» **Task item**
Set down exactly the lines in the records below that run from the line with "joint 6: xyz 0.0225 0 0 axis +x" to the line with "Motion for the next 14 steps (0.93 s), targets", inclusive, and nothing more.

» **Available data**
━━━━━━━━

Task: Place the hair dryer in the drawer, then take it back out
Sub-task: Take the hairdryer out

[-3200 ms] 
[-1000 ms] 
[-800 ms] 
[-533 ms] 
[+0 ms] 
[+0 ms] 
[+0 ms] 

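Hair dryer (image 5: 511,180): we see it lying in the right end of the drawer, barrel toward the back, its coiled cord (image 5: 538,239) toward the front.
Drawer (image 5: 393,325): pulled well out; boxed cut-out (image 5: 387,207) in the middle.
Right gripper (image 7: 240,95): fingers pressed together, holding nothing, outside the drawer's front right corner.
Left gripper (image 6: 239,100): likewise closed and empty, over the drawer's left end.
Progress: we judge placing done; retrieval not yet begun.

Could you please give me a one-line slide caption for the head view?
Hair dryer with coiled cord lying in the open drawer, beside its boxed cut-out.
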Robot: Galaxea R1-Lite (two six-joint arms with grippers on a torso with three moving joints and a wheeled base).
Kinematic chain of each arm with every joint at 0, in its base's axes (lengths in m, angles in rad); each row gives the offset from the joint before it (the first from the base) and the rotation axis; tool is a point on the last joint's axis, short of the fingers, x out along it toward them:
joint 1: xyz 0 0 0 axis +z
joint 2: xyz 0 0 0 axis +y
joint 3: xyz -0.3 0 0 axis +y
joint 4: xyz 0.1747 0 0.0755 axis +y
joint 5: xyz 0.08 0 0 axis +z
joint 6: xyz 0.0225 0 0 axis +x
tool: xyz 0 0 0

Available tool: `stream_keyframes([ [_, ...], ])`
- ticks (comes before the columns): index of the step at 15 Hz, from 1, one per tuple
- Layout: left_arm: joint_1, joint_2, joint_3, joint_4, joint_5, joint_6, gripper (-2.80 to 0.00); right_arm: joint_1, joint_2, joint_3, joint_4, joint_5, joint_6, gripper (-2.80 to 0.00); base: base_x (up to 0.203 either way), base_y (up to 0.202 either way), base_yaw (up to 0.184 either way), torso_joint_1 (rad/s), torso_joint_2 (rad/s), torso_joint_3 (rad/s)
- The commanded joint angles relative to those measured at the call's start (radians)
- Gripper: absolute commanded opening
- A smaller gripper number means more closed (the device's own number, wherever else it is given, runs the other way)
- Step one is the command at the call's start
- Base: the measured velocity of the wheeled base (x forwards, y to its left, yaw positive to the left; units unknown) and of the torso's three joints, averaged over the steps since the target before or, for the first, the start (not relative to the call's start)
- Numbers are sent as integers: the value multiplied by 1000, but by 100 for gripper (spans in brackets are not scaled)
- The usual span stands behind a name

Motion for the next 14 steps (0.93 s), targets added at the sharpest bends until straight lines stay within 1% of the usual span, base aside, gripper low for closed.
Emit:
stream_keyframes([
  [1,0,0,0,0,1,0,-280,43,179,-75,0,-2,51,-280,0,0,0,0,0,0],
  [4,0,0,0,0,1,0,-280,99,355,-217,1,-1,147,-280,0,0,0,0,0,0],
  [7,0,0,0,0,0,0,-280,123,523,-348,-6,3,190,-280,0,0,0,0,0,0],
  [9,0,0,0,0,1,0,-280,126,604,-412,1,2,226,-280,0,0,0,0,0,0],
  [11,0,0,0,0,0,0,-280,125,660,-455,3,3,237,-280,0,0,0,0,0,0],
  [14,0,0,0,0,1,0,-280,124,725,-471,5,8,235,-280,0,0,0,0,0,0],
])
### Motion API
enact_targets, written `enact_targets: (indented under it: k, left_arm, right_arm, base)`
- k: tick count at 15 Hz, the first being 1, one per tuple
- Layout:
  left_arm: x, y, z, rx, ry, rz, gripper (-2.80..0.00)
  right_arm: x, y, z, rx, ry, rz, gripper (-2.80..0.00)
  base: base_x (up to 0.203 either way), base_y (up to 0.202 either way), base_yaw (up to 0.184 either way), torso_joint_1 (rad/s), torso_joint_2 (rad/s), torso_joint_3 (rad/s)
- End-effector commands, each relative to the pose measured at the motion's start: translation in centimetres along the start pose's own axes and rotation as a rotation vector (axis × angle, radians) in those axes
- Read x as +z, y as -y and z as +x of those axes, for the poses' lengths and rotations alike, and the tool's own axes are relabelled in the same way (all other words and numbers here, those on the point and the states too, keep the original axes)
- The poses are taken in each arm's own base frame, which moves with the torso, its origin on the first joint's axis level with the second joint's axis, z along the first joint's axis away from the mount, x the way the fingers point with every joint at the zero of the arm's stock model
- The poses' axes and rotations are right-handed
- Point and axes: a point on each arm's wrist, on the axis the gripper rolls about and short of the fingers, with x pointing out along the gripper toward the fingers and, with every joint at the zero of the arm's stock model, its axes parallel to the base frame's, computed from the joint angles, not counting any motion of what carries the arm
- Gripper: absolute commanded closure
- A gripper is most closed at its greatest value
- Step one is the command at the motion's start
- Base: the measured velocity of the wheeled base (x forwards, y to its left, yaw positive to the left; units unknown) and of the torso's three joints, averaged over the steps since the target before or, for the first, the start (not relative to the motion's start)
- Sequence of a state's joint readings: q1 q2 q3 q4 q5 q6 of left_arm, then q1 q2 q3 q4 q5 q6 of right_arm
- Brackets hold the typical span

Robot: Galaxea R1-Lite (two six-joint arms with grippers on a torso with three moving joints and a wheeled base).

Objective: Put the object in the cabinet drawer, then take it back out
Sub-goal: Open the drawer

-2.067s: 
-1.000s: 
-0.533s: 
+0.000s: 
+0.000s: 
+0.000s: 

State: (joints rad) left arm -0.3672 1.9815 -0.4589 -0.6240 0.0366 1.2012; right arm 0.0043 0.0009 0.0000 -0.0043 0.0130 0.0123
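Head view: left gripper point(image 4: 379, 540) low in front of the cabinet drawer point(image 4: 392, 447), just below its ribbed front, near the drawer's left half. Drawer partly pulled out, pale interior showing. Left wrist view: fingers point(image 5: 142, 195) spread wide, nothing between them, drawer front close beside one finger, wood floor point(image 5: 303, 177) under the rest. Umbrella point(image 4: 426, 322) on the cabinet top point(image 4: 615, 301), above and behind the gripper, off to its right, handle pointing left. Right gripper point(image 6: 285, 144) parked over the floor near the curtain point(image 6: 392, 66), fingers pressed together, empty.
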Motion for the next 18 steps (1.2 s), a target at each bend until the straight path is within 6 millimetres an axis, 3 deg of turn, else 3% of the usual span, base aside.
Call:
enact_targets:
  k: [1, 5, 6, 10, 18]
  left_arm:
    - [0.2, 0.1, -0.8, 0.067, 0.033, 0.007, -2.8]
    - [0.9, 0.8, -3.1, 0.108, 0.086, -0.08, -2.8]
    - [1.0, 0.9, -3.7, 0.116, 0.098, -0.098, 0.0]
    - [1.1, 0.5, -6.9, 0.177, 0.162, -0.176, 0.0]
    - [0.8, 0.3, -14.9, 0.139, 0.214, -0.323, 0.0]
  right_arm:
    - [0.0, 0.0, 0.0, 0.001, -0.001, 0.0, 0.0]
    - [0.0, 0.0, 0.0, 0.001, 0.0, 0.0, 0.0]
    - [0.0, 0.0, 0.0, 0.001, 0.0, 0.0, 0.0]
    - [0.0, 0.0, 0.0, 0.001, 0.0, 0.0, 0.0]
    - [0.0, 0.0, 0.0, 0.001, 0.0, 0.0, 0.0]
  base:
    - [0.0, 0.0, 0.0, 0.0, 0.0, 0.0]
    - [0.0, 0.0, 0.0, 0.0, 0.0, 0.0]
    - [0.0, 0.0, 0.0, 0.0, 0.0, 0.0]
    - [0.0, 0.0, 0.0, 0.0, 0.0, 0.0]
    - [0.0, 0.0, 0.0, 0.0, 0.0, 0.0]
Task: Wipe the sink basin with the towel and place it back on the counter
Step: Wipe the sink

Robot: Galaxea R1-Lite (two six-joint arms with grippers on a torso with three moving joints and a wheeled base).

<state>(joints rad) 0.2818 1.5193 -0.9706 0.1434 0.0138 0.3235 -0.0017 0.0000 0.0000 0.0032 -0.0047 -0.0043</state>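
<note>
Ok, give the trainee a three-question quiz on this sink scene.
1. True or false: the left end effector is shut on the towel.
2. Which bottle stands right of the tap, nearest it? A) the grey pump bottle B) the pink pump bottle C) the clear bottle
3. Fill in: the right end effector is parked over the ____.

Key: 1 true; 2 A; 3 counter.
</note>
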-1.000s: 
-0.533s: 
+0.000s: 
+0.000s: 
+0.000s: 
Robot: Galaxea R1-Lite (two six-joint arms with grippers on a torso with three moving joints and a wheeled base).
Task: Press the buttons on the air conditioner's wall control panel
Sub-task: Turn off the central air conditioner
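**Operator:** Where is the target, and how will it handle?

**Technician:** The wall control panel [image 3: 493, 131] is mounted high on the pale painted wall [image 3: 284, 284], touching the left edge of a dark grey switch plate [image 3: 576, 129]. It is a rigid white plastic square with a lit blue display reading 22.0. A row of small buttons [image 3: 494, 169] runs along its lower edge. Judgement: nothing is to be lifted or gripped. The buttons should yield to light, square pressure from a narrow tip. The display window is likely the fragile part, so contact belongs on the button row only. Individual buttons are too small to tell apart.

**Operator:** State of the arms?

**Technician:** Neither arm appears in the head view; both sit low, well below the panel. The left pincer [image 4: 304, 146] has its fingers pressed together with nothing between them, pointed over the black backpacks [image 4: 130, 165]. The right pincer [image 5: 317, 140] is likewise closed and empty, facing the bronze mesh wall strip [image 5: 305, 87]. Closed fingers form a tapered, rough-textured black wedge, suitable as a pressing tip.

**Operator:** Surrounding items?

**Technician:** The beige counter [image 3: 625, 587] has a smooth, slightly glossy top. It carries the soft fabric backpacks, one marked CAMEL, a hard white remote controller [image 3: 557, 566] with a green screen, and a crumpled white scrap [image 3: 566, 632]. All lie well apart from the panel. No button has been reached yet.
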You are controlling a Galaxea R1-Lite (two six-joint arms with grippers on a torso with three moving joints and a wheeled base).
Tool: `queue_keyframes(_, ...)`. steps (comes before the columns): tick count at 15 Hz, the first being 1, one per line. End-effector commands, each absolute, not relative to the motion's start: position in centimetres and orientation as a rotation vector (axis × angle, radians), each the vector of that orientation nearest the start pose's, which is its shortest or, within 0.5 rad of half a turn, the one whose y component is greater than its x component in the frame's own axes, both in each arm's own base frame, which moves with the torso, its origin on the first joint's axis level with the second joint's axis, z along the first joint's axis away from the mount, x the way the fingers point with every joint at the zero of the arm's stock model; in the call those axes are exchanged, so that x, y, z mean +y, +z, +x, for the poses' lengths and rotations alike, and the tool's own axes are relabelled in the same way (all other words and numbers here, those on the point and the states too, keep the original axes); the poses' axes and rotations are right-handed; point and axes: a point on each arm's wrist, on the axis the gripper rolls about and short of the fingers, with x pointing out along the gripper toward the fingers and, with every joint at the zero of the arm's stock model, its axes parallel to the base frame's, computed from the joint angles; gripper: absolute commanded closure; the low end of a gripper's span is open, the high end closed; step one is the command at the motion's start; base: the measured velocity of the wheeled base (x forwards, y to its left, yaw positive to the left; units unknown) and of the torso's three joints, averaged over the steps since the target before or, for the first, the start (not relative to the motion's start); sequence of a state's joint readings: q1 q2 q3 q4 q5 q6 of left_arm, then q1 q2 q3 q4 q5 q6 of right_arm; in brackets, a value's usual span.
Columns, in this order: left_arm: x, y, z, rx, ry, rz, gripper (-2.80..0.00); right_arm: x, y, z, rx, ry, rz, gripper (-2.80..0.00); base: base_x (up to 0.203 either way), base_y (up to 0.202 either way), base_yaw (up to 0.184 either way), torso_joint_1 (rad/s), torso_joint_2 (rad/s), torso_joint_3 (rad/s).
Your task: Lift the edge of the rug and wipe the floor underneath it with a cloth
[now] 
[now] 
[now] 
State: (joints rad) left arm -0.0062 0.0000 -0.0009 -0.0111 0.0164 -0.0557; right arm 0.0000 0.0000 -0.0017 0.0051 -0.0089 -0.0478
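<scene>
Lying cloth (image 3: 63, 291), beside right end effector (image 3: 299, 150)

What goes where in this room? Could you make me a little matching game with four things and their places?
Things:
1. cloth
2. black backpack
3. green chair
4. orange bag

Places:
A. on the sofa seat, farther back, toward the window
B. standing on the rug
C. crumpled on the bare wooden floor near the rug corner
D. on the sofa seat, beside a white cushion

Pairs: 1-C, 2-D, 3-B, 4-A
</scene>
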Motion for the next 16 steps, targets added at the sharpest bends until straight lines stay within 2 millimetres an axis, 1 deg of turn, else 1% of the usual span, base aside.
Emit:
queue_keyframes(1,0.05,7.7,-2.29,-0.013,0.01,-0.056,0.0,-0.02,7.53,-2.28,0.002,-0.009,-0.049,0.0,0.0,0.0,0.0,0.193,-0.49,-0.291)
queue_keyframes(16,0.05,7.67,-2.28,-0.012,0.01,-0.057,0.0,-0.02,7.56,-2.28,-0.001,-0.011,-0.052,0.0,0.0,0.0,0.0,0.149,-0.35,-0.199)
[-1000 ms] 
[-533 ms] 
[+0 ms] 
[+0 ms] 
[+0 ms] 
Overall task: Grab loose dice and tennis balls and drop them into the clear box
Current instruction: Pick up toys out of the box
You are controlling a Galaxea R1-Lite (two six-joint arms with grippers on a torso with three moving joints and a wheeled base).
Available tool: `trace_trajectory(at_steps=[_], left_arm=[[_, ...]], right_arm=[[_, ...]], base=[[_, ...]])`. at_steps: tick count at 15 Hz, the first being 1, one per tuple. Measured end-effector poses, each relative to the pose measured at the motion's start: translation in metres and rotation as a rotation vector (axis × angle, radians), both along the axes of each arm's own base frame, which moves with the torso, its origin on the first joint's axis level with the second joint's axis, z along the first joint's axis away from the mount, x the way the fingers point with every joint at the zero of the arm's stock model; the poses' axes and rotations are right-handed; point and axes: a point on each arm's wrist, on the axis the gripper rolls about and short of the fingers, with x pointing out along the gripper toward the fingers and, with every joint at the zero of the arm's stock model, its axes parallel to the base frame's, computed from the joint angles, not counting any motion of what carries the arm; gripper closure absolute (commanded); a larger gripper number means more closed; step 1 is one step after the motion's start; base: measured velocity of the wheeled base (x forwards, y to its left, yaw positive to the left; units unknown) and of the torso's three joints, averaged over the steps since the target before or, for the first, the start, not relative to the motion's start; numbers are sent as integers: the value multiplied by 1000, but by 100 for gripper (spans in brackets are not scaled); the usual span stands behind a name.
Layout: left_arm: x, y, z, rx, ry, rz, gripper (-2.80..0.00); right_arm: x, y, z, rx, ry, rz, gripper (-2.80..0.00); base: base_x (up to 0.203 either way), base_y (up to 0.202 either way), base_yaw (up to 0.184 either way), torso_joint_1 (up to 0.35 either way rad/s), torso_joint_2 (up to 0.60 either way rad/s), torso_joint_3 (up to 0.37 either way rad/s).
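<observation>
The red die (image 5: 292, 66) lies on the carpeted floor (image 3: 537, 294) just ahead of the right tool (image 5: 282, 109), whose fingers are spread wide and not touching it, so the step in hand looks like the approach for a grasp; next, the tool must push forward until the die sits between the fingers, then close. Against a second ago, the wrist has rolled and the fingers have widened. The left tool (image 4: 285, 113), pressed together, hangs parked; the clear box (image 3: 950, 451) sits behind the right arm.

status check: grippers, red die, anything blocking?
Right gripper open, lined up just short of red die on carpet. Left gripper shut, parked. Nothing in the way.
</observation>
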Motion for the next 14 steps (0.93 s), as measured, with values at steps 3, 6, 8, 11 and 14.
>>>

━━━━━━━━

» **Task solution**
joint 6: xyz 0.0225 0 0 axis +x
tool: xyz 0 0 0

Available tool: `stream_keyframes([ [_, ...], ])`
- ticks (comes before the columns): index of the step at 15 Hz, from 1, one per tuple
- Layout: left_arm: joint_1, joint_2, joint_3, joint_4, joint_5, joint_6, gripper (-2.80 to 0.00); right_arm: joint_1, joint_2, joint_3, joint_4, joint_5, joint_6, gripper (-2.80 to 0.00); base: base_x (up to 0.203 either way), base_y (up to 0.202 either way), base_yaw (up to 0.184 either way), torso_joint_1 (rad/s), torso_joint_2 (rad/s), torso_joint_3 (rad/s)
- The commanded joint angles relative to those measured at the call's start (radians)
- Gripper: absolute commanded opening
- A smaller gripper number means more closed (the device's own number, wherever else it is given, runs the other way)
- Step one is the command at the call's start
- Base: the measured velocity of the wheeled base (x forwards, y to its left, yaw positive to the left; units unknown) and of the torso's three joints, averaged over the steps since the target before or, for the first, the start (not relative to the call's start)
- Numbers are sent as integers: the value multiplied by 1000, but by 100 for gripper (spans in brackets are not scaled)
- The usual span stands behind a name

Motion for the next 14 steps (0.93 s), targets added at the sharpest bends until straight lines stay within 1% of the usual span, base aside, gripper low for closed.

Work on this exercise has been finished.